= REQUIRED WORK =
In the listing below, tally the lines that hold "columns" and report that number by itself.

::::

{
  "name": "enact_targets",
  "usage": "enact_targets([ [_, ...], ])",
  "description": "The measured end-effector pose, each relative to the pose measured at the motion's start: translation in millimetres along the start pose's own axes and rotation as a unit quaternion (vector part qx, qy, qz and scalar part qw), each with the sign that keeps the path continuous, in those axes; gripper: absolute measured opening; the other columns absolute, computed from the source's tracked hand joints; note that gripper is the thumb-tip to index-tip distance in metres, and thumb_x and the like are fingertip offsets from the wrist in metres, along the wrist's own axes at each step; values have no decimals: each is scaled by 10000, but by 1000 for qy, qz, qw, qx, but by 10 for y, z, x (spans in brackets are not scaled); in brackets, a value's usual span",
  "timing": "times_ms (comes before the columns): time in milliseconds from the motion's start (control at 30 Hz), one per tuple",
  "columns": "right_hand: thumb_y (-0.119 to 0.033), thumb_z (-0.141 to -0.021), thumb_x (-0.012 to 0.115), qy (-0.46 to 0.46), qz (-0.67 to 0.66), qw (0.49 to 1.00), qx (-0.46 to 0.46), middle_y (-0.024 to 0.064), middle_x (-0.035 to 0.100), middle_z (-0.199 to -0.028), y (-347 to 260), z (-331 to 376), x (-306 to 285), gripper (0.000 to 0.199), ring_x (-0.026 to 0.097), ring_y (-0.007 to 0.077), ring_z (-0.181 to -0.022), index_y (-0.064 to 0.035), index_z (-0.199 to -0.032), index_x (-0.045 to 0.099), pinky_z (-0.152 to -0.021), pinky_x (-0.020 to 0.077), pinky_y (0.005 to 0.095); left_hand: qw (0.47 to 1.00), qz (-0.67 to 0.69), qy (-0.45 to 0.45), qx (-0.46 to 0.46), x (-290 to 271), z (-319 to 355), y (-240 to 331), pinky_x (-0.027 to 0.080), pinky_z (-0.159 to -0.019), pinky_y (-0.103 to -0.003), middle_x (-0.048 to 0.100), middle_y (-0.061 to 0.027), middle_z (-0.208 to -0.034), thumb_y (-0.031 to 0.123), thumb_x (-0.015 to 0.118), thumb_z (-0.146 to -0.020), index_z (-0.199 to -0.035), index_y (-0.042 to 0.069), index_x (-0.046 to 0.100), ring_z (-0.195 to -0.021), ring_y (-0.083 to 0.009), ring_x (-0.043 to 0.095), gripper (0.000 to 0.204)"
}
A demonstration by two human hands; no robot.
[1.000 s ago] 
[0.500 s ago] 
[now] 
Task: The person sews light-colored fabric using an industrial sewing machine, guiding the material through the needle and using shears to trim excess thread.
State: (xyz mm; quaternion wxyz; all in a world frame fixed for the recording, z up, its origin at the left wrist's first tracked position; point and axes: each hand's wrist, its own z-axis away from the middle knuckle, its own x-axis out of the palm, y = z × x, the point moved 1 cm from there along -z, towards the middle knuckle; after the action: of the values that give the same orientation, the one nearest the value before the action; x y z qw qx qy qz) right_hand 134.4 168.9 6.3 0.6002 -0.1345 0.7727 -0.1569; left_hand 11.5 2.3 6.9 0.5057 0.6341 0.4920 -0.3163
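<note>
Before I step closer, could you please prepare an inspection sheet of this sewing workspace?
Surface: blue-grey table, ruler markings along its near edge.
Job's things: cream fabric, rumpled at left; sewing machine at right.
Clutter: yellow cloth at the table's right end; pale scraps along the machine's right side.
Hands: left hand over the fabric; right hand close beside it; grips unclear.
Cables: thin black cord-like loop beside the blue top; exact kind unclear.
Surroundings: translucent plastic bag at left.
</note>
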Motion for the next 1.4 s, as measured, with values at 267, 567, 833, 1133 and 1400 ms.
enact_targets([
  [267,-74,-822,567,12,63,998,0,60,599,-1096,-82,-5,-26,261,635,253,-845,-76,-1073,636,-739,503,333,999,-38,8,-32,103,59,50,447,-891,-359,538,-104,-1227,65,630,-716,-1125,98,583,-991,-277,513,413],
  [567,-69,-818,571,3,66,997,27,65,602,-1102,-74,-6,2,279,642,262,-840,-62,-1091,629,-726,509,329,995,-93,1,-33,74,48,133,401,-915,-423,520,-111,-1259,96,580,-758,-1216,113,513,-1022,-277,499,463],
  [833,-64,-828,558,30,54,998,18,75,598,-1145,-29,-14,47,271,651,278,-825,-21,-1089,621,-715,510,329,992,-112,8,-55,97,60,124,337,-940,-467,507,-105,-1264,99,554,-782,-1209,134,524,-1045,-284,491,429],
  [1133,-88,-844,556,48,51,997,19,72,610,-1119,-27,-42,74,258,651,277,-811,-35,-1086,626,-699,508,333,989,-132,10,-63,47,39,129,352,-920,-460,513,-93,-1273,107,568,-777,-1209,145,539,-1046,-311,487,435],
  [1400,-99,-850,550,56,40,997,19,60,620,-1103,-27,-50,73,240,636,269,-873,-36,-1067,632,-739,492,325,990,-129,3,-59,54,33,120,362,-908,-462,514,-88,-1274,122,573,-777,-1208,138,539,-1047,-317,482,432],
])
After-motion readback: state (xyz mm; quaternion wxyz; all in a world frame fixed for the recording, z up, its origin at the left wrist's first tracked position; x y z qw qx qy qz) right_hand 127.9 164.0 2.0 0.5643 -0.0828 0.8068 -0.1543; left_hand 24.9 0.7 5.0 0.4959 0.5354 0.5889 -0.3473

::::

= RESULT =
3